● Brief
Once you reach the line containing "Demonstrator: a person" in the data below, restate each line word for word up to and including the one containing "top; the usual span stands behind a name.".

● Provided information
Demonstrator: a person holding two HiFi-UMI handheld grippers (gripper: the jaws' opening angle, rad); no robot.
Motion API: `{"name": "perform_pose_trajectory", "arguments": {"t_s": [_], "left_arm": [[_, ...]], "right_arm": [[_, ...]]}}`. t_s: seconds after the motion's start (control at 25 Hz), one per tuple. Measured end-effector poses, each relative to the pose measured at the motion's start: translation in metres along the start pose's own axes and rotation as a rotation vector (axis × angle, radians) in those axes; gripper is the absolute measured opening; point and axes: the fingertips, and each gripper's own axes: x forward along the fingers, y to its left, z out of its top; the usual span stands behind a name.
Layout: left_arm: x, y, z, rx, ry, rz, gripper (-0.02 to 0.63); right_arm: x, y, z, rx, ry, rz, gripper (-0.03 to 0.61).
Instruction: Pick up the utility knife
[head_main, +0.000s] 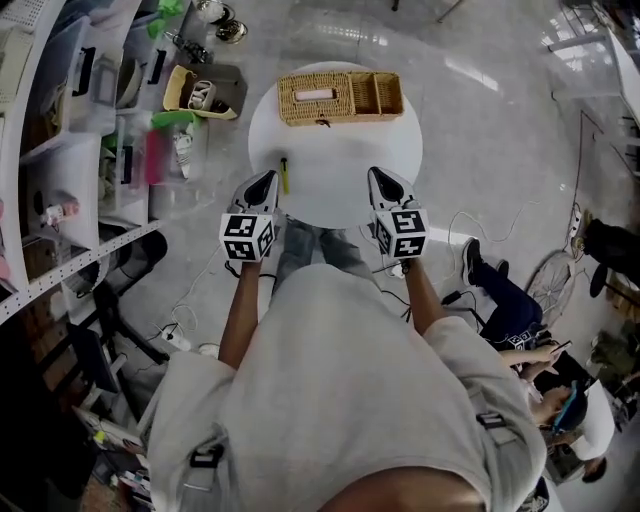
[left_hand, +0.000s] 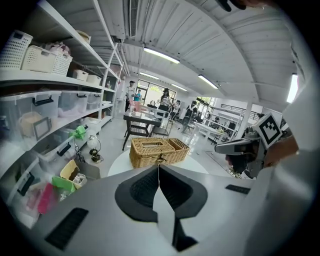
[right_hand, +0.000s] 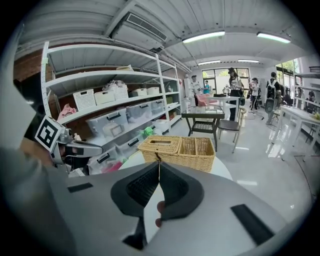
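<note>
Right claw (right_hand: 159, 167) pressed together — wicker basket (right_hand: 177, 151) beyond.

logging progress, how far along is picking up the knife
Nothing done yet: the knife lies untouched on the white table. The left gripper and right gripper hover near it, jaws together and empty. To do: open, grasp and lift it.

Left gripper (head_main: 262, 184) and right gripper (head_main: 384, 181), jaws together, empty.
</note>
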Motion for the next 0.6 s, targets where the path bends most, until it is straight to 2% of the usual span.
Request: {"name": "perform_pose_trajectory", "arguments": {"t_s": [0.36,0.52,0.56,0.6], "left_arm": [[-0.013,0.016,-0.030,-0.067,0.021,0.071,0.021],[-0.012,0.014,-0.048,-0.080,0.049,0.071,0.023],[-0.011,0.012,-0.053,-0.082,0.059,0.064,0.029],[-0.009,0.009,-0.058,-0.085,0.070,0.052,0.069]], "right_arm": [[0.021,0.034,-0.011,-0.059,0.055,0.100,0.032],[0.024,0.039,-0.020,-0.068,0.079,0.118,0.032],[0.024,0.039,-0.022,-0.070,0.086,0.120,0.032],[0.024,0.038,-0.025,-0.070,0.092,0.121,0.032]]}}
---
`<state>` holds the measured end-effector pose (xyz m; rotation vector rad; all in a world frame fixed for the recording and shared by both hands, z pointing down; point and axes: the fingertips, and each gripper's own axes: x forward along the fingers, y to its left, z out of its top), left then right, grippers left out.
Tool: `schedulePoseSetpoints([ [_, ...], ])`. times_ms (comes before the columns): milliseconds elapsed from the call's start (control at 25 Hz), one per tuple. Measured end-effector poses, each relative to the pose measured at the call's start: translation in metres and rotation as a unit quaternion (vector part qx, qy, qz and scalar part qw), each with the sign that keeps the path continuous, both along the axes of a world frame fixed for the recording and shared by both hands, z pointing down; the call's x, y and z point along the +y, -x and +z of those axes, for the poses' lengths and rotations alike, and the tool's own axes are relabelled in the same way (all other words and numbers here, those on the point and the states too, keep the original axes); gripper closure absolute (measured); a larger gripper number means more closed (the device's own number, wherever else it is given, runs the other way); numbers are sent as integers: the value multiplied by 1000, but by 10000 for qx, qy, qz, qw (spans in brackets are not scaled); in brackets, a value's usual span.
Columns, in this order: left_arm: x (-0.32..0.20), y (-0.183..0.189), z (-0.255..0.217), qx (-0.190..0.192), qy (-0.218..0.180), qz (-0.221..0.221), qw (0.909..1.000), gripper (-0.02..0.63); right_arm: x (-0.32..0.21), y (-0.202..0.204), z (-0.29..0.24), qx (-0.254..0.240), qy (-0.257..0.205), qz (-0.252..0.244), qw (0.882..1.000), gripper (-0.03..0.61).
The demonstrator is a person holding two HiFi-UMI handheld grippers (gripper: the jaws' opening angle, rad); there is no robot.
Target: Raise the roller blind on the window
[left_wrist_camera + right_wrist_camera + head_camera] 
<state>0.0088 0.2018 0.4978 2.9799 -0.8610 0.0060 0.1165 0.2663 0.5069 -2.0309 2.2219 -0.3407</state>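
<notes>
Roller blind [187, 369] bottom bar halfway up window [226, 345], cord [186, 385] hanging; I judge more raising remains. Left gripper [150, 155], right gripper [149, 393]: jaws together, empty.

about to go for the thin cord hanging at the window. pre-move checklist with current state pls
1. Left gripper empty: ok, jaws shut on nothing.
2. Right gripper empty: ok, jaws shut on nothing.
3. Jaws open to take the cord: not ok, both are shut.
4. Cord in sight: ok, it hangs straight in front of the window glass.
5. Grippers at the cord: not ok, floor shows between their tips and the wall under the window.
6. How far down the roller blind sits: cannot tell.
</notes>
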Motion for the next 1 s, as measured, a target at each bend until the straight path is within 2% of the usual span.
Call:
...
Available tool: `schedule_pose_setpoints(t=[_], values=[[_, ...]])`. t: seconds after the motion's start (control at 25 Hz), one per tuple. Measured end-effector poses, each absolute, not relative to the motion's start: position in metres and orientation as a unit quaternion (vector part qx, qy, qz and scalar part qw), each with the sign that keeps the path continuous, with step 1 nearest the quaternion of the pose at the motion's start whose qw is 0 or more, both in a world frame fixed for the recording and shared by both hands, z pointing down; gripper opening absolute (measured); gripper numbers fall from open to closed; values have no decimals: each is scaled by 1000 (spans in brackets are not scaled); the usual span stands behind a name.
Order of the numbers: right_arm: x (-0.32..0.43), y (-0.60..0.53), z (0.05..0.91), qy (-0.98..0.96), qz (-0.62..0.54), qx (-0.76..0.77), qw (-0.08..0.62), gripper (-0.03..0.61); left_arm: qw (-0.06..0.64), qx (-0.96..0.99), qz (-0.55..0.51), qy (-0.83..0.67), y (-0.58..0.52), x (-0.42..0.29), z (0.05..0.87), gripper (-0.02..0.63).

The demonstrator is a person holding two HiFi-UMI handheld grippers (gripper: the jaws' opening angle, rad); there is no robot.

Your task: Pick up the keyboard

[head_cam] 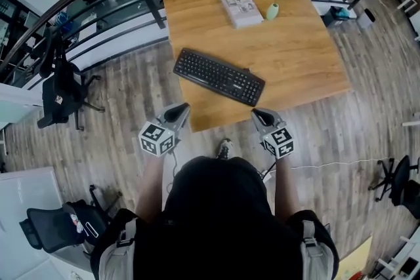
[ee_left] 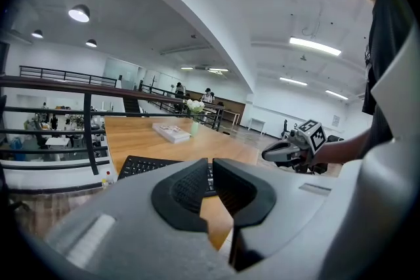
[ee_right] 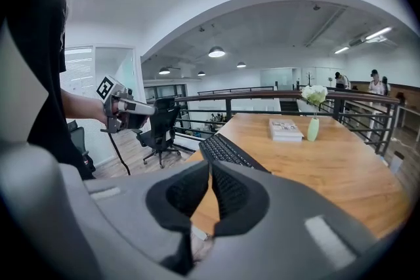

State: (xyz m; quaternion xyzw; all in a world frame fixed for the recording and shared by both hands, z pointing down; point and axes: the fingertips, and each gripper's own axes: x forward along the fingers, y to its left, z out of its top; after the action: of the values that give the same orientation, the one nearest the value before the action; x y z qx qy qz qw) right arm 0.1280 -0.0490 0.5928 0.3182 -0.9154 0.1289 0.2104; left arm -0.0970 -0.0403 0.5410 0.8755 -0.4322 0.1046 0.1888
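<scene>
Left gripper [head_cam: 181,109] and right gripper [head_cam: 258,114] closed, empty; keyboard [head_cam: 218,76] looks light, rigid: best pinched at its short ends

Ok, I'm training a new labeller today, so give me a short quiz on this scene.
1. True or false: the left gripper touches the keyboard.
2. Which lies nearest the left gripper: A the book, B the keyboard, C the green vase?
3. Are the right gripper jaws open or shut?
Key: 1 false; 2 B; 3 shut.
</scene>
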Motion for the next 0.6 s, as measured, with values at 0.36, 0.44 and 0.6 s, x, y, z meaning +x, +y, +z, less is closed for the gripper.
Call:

● Response box
Demonstrator: a person holding two HiFi-UMI handheld grippers (gripper: the jaws' opening angle, rad); no robot.
Motion API: `{"name": "perform_pose_trajectory", "arguments": {"t_s": [_], "left_arm": [[_, ...]], "right_arm": [[_, ...]]}}`. t_s: seconds after the motion's start (control at 25 Hz), one per tuple. Measured end-effector poses, each relative to the pose measured at the motion's start: translation in metres along the start pose's own axes and rotation as a rotation vector (axis × angle, radians) in those axes; gripper is the absolute measured opening; point and axes: the fingertips, and each gripper's own axes: x forward along the fingers, y to its left, z out of its top; the usual span stands behind a name.

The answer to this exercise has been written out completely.